第85話 帝都散策 ー神殿ー(5)
私はユーコが出してくれたモリオンのビーズを受け取る。
大きさはブレスレットに使っている粒の三倍くらいだろうか。ちょっと粒が大きいので、女性の手首のブレスレットには少しごつい感じになる感じの物だ。
神殿長たちは驚きで固まり、護衛のルーカスさんたちは目を輝かせている。
「……ユーコ、ありがとう」
私が手を差し出せば、その上にコロリと落とすユーコ。
「そ、それはっ!」
ユーコのことをどう説明するべきか考えているところで、眼鏡をかけたままのラガットさんが、私の手のひらの上のモリオンに大きな声をあげた。
ルーカスさんの放った『ザシキワラシ』という言葉よりも、モリオンのほうが気になるようだ。
「……ラガット。これは」
「はいっ、と、とんでもない石です。あの一粒で、おそらく、このブレスレット一本分の『浄化』に相当するかと……」
「なんてことだ……」
思わず顔が引きつる。なんてことだ、はこっちのセリフだ。
そんな物を持っているとか、ヤバすぎる。私はすぐにモリオンをユーコに戻す。
「えぇぇぇぇ」
「消えた……」
ラガットさんと神殿長の残念そうな声があがったけれど、二人の視線が怖すぎたから、片付けたのは正解だったと思う。
使うなら、自分たち用に使うしかないかもしれない。
「とりあえず、普通に売れるものではないことはわかりました」
「まさか、宝飾店などに卸すおつもりでしたか」
「いえ、マーコが売るのは勧めなかったから、これは売りません」
ルーカスさんに勧められたお店に、違う素材の物を卸したという話をすると、ルーカスさんへと鋭い視線を向ける神殿長たち。
「あ、はい。一応、マーコ様たちが判断された物を卸されておりますので、大丈夫かと思います」
「マーコ様」
「ん、大丈夫、大丈夫。ちょっとラッキーとか、ちょっと恋愛運があがる、とか、その程度。『浄化』の能力のある物はなかったし」
マーコの言葉に、そうですか、と言いながら、納得していなそうな神殿長。
――このままじゃ、私のブレスレットって、普通に売れそうもない感じだなぁ。
そもそも趣味で作っていた物だ。あちらでも、特別、売り物にしてたわけではなかったから、こちらであれば売れたらいいなぁ、くらいに思った。今の感じでは簡単にはダメそうかもしれない。
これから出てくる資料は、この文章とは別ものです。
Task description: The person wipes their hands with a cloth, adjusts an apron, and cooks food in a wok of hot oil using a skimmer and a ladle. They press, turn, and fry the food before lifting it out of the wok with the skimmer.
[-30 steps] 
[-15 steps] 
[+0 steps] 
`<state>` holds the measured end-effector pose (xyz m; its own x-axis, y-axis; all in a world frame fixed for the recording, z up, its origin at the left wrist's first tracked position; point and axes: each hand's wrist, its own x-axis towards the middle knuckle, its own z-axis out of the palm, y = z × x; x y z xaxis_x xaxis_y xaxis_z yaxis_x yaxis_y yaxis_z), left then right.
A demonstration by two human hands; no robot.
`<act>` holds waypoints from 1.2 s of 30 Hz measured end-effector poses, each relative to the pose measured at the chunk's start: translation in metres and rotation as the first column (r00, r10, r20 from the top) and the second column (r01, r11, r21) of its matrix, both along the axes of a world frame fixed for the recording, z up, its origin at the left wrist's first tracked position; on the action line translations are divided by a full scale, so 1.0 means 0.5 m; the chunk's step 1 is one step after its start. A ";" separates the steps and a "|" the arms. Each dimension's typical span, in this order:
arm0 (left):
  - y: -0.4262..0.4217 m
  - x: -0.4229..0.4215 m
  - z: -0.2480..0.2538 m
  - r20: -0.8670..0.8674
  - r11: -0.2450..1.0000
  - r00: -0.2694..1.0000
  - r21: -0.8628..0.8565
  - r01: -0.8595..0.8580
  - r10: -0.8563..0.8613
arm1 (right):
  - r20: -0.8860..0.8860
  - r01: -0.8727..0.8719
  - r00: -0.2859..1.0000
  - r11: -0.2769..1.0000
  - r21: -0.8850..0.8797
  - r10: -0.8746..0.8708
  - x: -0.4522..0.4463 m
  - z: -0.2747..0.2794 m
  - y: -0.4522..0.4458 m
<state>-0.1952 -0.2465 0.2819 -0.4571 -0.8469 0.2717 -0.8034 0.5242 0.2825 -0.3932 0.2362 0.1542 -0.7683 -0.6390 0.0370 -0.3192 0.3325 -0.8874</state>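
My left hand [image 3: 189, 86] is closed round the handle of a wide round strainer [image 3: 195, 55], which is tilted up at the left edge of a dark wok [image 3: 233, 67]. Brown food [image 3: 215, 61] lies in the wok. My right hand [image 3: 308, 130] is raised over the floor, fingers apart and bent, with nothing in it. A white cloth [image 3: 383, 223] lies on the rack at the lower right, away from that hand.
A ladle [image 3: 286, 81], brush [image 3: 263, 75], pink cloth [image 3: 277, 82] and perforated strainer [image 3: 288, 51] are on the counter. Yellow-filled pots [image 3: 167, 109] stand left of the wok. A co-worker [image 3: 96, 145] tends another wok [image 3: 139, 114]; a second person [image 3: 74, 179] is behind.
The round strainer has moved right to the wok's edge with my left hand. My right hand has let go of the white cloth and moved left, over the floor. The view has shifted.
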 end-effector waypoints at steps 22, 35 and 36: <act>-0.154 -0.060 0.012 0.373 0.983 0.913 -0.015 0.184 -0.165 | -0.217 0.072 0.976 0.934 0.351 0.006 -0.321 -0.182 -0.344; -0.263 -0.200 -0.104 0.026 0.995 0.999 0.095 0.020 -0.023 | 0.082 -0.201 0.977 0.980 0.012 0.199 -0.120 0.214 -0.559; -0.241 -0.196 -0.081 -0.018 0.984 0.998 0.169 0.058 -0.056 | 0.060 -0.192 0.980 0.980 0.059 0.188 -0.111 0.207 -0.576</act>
ちょっとでも『売れそうかも』と考えてしまって、期待してしまっただけに、ガッカリ感が否めない。
こちらの素材で作ったブレスレットでも同じなのか、気になるところだけれど。
「んんっ」
神殿長が咳払いをしたので、目を向ける。
「愛し子様、こちらのブレスレットですが、よろしければ、私どものほうで購入させていただいてもよろしいでしょうか」
「え」
「この三本とも」
「いいんですか」
「いえ、むしろ、こちらからお願いします。ラガット、いくらぐらいが妥当か」
神殿長の言葉にすぐに反応したラガットさん。サラサラサラと紙に値段を書いて神殿長に差し出した。
「ふむ」
そのまま、スッと紙を差し出された紙を受け取り、金額を確認する。
メリーアンさんのところに卸したブレスレットは、値段は一本、300ノルだったのに、このモリオンのブレスレット一本が300万ノル。残り二本はそれぞれ200万ノル。
――は? 700万ノル!?
私は目を何度も擦って見るが、桁は変わらない。
「……桁、間違ってません?」
「あ、足りませんでしたか! 申し訳ございませんっ!」
「いやいやいや、ラガットさん、違います! ちょっと、え?」
「ふむ、妥当だろ」
「そうだ。これでいいと思うぞ」
混乱している私をよそに、紙を覗き込んできたマーコとニーコが認めてしまった。
「いいの!?」
「(貰っとけ。金のあるところから貰って、しっかり使えばよかろう)」
こそりとマーコに耳打ちされて、そういうもの!? とアワアワしてしまう私であった。